# Finally got it.



## chris441 (Sep 6, 2009)

After much research and lots of shooting many different guns.....I finally bought. Got my XD9 today! She sure is purdy!!!

Funny though...all I can think about is what I should buy next?!?


----------



## Todd (Jul 3, 2006)

chrisbradley441 said:


> Funny though...all I can think about is what I should buy next?!?


A Sig. :smt033


----------



## YFZsandrider (Feb 28, 2009)

Todd said:


> A Sig. :smt033


Yup. Once you see the light... everything changes!


----------



## Todd (Jul 3, 2006)

YFZsandrider said:


> Yup. Once you see the light... everything changes!


True.

Side note: I'm in no way knocking the XD. The XD40 and the XD9SC I had performed flawlessly and I'd never hesitate to recommend it as a possible weapon to someone looking for a gun. I just have the_ Sig_ness now.


----------



## twomode (Jun 7, 2009)

Bullets! Range time! More bullets!


----------



## PhilR. (Apr 25, 2007)

chrisbradley441 said:


> Funny though...all I can think about is what I should buy next?!?


Sig.
Or a Glock.
Or a Beretta...
CZ
FN
Ruger
S&W
Walther
H&K
Kahr
Seecamp
Hi-Standard
Browning
Colt
Taurus

Don't fight it -- it's gonna happen sooner or later.....:mrgreen:

Seriously though, when you get to the point of actually buying your next handgun, you might think about getting a good .22lr. A good .22lr is loads of fun to shoot, and you may well be more accurate with one than you are with the XD. You don't have to spend a bunch of money in order to get a nice .22, and spending just a few bucks per 50 rounds is kinda nice too.
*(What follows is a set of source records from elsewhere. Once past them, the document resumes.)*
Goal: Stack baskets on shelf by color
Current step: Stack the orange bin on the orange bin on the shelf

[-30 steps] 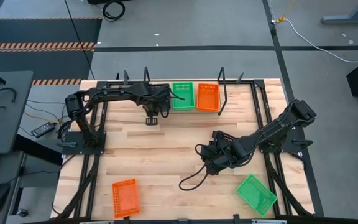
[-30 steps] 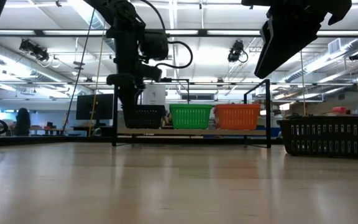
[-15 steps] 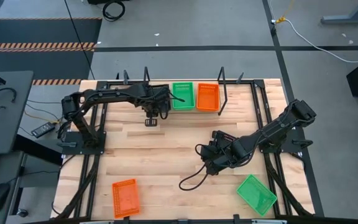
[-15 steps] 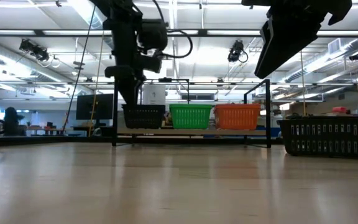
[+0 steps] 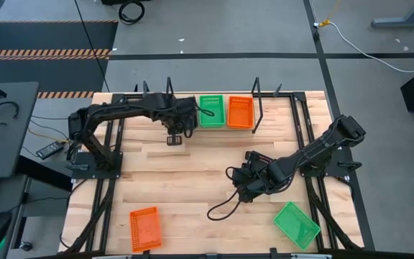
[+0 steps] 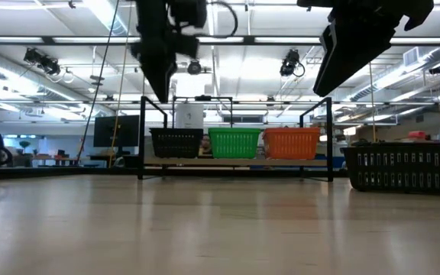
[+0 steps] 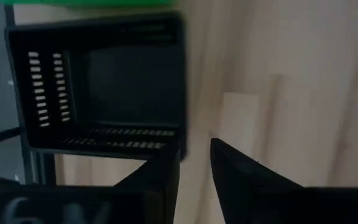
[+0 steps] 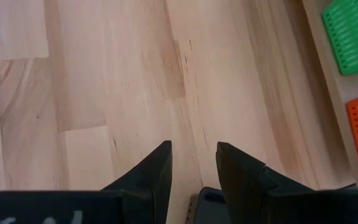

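In the low view three baskets stand abreast on the shelf (image 6: 235, 160): black basket (image 6: 176, 143), green basket (image 6: 235, 143), orange basket (image 6: 291, 143). My left gripper (image 6: 162, 88) hangs open above the black basket's left end and holds nothing. In its wrist view the open left gripper (image 7: 194, 168) is over the near wall of the black basket (image 7: 98, 87). My right gripper (image 5: 239, 188) waits open over the middle of the table. Another orange basket (image 5: 144, 229) and another green basket (image 5: 297, 224) lie flat on the table near its near edge.
A further black basket (image 6: 403, 168) stands on the table at the right of the low view; the right arm hides it from above. Black upright rods (image 6: 141, 137) frame the shelf. A dark cable (image 5: 221, 208) loops on the table below the right arm. Bare wood lies between.
My left gripper has risen straight up from beside the black basket on the shelf and now hangs well above it. The black basket has stayed in place on the shelf.
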Tool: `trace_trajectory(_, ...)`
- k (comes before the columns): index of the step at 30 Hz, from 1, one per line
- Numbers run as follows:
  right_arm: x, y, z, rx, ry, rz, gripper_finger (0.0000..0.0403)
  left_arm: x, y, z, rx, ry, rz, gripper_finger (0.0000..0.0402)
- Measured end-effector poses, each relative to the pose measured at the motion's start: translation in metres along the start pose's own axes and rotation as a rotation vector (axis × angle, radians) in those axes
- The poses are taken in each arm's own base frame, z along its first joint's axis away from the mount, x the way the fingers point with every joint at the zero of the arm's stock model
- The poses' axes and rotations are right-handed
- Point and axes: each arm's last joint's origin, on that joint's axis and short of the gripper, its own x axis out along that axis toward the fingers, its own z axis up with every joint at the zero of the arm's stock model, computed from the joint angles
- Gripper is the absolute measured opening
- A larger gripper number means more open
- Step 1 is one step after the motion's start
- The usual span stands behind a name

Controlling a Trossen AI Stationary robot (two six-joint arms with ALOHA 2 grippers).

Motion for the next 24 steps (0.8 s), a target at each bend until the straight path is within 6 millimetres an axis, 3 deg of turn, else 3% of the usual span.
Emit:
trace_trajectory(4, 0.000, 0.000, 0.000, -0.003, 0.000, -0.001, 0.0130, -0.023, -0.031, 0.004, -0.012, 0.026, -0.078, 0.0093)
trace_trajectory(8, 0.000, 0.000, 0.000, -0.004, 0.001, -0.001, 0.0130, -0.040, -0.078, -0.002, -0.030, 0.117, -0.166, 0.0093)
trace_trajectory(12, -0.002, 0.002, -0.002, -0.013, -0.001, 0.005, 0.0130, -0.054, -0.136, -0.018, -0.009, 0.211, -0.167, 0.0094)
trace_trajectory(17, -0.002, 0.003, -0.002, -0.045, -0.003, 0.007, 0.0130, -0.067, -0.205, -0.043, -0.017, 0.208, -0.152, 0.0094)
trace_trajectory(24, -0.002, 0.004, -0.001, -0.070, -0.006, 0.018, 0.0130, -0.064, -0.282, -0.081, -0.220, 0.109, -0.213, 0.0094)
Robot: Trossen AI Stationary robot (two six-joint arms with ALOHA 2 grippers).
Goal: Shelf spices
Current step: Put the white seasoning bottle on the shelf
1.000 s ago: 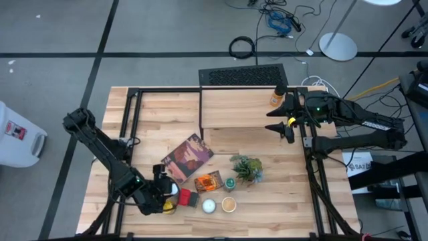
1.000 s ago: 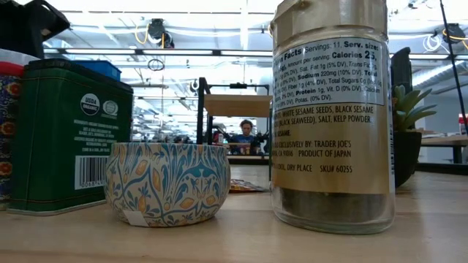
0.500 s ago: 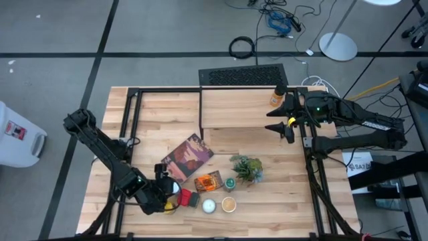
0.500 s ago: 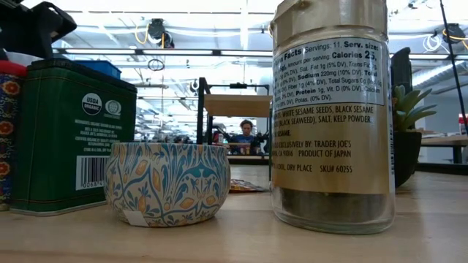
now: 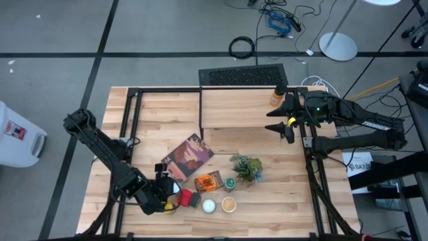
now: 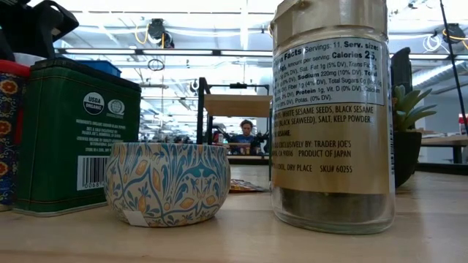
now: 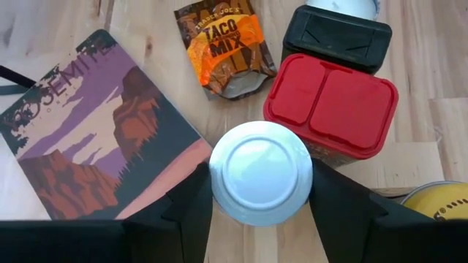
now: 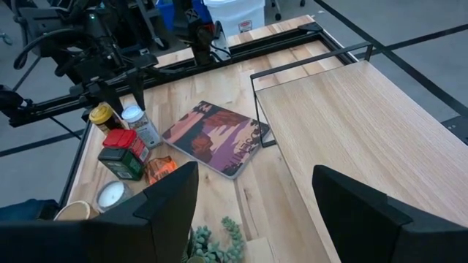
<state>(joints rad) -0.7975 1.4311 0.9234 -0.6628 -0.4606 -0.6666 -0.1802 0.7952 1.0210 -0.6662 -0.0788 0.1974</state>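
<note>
My left gripper (image 5: 167, 191) is at the table's near left, shut on a white-lidded jar (image 7: 261, 172) among the spices. Beside that jar stand a red-lidded tin (image 7: 330, 102), a dark-lidded green tin (image 7: 338, 36) and a yellow-topped jar (image 7: 439, 208). An orange packet (image 7: 223, 44) lies flat. White-topped (image 5: 208, 205), tan-topped (image 5: 229, 204) and green-topped (image 5: 230, 182) jars stand nearby. My right gripper (image 5: 282, 127) hovers open and empty by the shelf's (image 5: 241, 107) right end. One orange jar (image 5: 275, 98) stands on the shelf's far right corner. My left gripper holds the white-lidded jar at its top, just below the lid's rim (image 7: 219, 191), pinched between the two fingers (image 7: 191, 201), one on each side. The fingers come from above, pointing down. The jar stands upright (image 8: 140, 123), its base on the table.
A maroon picture book (image 5: 187, 157) lies just beyond the spices, and a green potted plant (image 5: 247, 167) stands to their right. In the low view a patterned tin (image 6: 164, 183) and a tall labelled jar (image 6: 333, 117) stand close to the near edge. A person sits far behind.
In the low view the green tin and the white lid behind it have shifted a little toward the table's right, along with my left gripper. The right arm has kept still.
</note>
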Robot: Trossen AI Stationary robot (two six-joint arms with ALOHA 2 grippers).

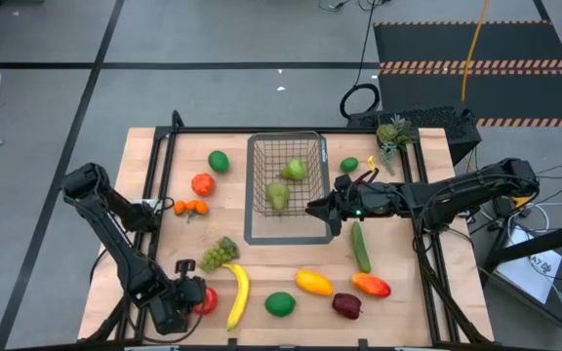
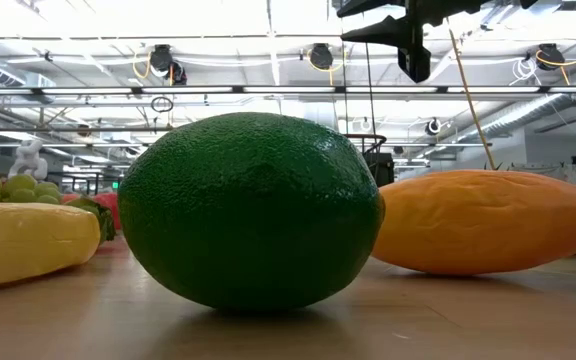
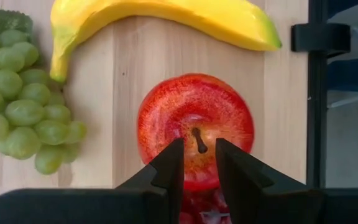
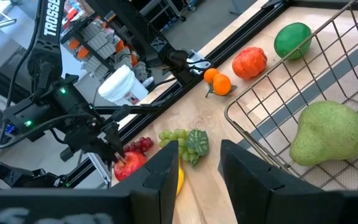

Something else to consider is a version of the classic 1911. Everyone should have both a .22 and a 1911!*

PhilR.

*people - don't take this literally. This statement is hyperbole. No one is actually _required_ to have these two types of handuns.


----------



## myersn024 (Jun 16, 2009)

My wife just traded her Taurus 24/7 9mm for an XD9, and while we haven't been to the range yet, it sure seems like a great gun. Not to knock the Taurus in any way (especially since we never had a problem with it) but the XD just feels better in my hand.


----------



## wheelgunnerfla (Oct 21, 2009)

congrats!!


----------